Instructions for the task: Tally up the lines below with "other" in them. Answer with the number only.

### Available data

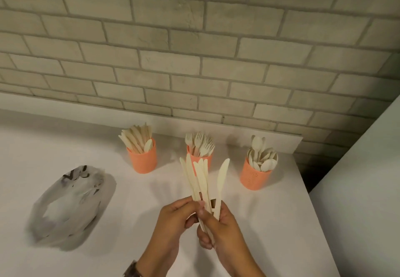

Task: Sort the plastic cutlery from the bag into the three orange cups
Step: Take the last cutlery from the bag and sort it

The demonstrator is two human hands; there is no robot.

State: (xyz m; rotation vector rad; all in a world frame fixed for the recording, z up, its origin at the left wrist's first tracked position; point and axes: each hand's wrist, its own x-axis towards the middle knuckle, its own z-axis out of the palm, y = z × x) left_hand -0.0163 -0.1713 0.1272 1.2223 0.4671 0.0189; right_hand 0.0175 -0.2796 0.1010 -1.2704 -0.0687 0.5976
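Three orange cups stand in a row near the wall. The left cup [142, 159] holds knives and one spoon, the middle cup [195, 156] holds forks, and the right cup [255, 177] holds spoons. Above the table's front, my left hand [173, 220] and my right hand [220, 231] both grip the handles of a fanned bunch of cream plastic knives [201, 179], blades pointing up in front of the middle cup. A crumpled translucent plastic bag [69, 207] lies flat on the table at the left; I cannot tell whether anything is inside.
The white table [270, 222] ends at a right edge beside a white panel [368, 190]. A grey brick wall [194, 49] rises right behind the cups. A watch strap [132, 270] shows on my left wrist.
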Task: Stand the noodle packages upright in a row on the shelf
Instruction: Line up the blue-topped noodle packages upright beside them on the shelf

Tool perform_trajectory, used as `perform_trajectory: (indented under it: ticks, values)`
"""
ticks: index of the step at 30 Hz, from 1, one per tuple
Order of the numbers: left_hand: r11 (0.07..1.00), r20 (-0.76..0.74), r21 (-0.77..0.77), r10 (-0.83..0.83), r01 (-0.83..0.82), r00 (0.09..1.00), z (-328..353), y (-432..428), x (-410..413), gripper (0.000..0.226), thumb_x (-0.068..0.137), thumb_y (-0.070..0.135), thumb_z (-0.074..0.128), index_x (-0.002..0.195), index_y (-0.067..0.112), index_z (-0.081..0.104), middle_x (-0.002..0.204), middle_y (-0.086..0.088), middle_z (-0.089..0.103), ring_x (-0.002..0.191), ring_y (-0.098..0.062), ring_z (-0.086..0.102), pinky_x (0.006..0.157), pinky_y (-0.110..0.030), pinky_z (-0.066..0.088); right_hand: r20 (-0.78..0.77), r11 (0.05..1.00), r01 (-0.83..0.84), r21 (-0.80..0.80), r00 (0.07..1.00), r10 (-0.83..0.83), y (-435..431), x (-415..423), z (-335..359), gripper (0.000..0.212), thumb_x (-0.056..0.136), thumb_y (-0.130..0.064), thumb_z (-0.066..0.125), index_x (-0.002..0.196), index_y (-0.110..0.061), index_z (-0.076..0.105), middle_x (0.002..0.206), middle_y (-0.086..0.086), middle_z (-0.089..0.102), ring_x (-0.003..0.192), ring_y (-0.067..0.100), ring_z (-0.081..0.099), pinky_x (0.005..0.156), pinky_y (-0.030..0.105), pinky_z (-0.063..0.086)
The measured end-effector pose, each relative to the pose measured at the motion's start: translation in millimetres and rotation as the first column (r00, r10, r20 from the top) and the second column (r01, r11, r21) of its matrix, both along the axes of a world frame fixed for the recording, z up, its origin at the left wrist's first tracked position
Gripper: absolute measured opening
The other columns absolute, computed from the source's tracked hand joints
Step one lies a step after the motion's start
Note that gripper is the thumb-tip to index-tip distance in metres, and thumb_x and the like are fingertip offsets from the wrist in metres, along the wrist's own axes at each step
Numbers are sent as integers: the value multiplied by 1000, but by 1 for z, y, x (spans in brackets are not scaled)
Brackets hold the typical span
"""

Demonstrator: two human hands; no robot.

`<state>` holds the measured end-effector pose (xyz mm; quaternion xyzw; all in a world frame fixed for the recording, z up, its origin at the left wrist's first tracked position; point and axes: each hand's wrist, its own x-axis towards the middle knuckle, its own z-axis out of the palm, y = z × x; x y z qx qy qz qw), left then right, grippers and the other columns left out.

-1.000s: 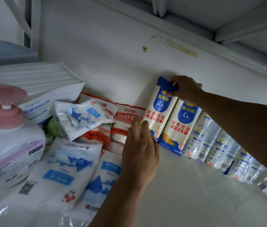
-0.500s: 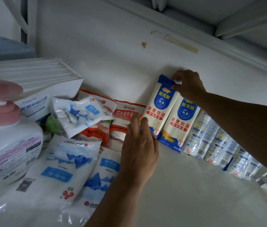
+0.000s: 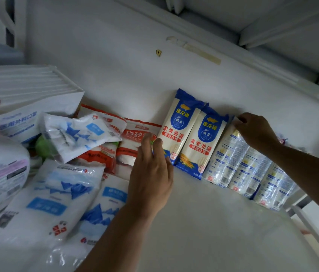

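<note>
Head view: your right grip [image 3: 253,132] has shifted from the blue package [image 3: 180,124] to pinch the clear-wrapped package [image 3: 227,154]. Your left grip [image 3: 150,173] stays straight-fingered.

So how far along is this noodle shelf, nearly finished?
Nearly there, I'd guess. Done: the left blue noodle package and second blue noodle package stand against the back wall, three clear-wrapped packages in a row beside them. In hand: the right hand grips the top of the first clear-wrapped package; the left hand touches the left blue one's base with straight fingers. Left: perhaps squaring up; no loose noodle package shows.
</note>
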<state>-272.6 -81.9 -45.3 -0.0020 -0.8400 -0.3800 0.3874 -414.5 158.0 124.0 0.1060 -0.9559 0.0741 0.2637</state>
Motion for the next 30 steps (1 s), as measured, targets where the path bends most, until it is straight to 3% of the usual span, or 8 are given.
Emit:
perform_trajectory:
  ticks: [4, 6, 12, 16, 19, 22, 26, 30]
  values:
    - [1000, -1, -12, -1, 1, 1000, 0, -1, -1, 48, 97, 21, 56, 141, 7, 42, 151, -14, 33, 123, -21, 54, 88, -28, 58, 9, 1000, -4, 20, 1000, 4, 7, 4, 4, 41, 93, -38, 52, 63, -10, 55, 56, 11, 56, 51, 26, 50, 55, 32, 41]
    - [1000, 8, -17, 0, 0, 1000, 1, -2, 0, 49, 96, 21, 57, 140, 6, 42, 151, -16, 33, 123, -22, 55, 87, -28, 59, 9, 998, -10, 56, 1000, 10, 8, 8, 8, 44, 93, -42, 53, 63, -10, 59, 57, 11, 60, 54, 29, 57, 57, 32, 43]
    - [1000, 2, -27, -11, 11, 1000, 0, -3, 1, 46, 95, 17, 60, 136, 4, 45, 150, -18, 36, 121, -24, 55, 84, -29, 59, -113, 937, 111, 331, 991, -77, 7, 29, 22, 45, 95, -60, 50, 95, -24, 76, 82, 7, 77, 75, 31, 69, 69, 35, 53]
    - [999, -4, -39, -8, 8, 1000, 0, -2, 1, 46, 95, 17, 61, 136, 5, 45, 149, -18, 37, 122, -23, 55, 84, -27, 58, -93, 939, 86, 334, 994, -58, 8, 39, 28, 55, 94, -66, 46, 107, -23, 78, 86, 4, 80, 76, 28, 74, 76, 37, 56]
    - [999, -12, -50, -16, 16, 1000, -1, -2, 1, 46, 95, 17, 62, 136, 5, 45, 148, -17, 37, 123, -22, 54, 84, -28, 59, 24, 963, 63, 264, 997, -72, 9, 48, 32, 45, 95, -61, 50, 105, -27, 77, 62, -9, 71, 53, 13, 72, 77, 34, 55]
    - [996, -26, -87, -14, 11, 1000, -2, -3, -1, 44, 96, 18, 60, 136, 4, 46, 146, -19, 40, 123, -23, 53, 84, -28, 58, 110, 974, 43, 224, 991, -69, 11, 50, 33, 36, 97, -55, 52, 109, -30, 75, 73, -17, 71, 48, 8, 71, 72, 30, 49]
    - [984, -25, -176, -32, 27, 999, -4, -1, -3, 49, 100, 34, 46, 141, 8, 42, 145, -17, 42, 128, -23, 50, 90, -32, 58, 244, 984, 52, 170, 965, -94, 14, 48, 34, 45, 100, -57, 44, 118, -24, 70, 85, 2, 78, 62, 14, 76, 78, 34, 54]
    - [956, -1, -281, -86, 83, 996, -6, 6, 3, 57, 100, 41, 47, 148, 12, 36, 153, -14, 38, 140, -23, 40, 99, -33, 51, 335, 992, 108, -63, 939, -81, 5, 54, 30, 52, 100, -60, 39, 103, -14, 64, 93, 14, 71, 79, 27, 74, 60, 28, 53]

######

Answer space: 2